Where does the word "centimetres" appear in the data? Copy every line that holds it.

Records from a data collection -
***
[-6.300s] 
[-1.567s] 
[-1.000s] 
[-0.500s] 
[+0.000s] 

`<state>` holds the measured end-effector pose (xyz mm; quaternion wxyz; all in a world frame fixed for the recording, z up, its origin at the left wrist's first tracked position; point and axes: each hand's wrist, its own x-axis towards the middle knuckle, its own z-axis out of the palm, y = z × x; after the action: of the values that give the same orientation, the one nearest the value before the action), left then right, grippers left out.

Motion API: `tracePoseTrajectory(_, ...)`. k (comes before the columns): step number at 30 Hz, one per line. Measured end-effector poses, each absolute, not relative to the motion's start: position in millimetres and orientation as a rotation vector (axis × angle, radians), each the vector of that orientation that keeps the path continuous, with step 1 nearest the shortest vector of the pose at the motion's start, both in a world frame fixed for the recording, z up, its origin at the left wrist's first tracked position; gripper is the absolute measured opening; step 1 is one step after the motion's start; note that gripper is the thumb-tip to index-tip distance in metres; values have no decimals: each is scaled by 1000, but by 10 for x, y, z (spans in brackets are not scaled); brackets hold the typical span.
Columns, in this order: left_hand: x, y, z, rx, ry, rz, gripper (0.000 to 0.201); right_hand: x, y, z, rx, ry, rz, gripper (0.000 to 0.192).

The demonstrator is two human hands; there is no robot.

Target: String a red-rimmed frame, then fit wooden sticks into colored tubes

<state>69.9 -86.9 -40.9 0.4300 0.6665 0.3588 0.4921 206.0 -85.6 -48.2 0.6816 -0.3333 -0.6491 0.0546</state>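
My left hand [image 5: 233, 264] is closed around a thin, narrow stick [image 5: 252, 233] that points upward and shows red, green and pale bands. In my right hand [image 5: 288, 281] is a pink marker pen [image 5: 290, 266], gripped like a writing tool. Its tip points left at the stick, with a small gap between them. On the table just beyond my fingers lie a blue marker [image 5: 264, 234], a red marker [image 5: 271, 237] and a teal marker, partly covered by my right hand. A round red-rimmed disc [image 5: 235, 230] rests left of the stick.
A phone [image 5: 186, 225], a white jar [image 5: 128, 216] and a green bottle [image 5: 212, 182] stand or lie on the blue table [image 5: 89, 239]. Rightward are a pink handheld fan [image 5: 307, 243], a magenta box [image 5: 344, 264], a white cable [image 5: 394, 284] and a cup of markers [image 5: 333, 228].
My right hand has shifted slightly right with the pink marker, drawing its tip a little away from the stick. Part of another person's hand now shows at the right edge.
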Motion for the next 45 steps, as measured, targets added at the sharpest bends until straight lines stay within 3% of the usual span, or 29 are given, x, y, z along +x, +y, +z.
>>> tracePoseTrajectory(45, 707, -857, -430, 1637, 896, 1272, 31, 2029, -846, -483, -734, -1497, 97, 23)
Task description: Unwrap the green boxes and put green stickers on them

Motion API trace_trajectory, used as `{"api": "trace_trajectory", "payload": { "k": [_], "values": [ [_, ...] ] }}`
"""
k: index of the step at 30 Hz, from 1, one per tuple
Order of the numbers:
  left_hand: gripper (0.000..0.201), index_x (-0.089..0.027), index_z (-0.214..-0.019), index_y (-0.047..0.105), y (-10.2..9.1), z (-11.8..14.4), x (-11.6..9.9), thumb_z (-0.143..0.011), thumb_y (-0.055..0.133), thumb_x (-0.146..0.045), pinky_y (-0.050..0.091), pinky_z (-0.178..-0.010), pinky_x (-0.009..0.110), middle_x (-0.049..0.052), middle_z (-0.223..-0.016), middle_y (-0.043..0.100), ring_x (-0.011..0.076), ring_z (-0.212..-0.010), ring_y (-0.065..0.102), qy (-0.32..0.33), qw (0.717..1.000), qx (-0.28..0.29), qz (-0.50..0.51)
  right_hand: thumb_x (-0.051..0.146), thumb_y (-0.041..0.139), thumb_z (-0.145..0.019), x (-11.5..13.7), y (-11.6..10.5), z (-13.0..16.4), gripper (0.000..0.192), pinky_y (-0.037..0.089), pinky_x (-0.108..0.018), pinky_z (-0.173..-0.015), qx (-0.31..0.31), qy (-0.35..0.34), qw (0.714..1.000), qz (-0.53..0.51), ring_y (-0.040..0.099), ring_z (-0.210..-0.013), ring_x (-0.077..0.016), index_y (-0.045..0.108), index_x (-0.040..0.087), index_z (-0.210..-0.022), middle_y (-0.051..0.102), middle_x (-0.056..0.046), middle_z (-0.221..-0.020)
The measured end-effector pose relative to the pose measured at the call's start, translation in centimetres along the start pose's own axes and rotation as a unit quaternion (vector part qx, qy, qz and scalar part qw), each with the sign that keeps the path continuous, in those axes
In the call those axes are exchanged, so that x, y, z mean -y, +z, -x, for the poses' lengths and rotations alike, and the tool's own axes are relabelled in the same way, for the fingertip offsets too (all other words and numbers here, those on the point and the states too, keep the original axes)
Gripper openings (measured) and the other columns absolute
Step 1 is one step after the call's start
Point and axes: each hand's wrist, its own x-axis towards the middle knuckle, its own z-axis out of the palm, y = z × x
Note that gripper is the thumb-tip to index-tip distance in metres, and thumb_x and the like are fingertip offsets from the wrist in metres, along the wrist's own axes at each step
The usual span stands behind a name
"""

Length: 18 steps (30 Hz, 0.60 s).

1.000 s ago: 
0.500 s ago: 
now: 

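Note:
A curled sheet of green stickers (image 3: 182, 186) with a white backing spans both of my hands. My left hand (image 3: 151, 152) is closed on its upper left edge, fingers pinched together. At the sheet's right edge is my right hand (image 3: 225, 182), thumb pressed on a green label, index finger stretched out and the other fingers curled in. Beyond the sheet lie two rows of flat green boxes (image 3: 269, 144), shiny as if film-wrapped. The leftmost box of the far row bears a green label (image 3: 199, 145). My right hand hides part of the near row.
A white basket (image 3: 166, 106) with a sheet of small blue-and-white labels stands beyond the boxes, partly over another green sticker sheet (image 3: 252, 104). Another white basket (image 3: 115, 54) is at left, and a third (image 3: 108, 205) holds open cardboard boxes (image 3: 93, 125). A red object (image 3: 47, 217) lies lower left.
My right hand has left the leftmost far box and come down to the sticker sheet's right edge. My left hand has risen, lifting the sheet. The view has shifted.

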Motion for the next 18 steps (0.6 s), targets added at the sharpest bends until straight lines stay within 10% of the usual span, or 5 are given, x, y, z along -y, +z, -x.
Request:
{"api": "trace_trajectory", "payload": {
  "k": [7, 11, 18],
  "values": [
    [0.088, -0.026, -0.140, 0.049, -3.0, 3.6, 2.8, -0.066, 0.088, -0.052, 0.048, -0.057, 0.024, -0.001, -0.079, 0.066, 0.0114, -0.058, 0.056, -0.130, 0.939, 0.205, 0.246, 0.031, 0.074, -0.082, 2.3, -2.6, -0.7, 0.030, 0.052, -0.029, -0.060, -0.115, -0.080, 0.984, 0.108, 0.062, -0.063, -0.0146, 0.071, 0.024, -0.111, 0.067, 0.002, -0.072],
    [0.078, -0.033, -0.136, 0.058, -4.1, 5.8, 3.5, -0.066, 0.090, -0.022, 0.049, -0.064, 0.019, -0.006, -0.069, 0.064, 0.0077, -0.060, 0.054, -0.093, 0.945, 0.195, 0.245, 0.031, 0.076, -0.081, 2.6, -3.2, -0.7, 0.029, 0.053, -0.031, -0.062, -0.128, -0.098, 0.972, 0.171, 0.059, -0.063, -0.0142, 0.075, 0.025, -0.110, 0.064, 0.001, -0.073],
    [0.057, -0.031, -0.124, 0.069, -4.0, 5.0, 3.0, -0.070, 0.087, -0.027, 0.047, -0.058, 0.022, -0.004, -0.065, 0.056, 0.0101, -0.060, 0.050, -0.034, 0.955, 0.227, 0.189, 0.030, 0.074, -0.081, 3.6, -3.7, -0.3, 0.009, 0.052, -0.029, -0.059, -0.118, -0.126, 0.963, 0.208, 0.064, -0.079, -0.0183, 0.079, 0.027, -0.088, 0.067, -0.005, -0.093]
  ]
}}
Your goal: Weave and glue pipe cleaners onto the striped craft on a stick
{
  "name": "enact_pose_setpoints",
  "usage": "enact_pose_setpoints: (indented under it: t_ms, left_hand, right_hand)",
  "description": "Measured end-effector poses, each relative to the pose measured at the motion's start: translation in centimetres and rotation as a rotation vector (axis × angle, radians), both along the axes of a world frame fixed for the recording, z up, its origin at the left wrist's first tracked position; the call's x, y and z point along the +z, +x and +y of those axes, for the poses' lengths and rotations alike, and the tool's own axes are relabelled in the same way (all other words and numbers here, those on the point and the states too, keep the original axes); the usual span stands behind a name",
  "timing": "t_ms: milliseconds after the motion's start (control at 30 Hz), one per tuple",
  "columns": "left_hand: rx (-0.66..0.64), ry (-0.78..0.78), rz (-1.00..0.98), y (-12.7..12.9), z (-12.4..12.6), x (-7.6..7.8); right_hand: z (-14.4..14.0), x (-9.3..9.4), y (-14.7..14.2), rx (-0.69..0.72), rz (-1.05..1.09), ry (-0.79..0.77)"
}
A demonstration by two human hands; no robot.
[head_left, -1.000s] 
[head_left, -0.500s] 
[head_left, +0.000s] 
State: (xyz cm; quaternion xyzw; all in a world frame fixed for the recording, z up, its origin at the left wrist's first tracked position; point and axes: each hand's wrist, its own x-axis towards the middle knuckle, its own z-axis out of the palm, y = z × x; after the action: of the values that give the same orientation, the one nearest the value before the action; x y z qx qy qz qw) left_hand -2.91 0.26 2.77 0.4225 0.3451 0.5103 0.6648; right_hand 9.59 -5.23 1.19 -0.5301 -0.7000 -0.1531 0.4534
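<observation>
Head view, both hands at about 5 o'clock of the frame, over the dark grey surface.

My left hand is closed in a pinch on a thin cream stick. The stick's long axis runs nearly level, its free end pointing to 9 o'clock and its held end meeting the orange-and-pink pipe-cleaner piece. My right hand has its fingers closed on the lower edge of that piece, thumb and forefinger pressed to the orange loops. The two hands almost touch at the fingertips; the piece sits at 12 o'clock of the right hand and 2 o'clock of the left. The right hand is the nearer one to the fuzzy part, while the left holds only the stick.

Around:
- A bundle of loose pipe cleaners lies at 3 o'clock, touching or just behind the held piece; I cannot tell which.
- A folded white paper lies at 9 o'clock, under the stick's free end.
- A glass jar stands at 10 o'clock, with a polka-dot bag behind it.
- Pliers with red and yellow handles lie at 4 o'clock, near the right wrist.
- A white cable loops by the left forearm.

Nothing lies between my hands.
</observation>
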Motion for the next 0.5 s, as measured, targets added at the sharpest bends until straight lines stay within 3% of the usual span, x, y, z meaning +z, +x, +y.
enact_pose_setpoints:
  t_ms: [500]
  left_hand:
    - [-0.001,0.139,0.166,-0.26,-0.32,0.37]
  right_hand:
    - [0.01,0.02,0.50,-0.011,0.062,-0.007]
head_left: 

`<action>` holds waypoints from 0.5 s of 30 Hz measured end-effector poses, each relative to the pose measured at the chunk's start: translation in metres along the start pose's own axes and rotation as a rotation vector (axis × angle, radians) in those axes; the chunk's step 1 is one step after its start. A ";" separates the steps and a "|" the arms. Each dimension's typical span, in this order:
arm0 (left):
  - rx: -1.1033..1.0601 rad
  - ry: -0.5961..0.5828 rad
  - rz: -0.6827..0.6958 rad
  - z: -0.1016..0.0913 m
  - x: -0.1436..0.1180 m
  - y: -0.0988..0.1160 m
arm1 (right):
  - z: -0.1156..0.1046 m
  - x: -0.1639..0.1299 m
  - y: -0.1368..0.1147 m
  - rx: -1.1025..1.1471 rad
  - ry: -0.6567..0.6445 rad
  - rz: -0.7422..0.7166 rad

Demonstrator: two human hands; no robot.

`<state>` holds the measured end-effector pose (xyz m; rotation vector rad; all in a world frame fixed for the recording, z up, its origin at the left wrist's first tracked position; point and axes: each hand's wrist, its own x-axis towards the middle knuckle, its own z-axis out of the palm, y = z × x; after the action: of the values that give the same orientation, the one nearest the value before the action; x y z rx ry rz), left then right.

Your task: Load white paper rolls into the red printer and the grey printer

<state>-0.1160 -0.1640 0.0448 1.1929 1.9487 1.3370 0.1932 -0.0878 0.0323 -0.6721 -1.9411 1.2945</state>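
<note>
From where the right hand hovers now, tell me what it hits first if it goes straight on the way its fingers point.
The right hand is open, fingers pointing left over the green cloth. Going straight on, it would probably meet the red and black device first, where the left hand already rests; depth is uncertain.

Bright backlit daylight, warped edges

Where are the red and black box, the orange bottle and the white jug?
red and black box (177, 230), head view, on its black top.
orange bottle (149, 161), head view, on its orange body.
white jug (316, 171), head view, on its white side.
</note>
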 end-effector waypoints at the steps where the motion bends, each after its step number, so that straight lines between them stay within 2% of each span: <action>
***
Solution to the exercise -
The measured end-effector pose relative to the pose measured at the call's start, translation in centimetres along the start pose's own axes and rotation as a unit quaternion (vector part qx, qy, qz and scalar part qw), each with the sign that keeps the path continuous, in those axes
  "description": "Measured end-effector poses, each relative to the pose measured at the motion's start: translation in centimetres and rotation as a rotation vector (axis × angle, radians), both along the axes of a world frame fixed for the recording, z up, its origin at the left wrist's first tracked position; the call's x, y and z point along the +z, +x and +y of those axes, for the poses' lengths and rotations alike, and the tool's own axes are relabelled in the same way (all other words and numbers here, those on the point and the states too, keep the original axes); the usual span stands behind a name",

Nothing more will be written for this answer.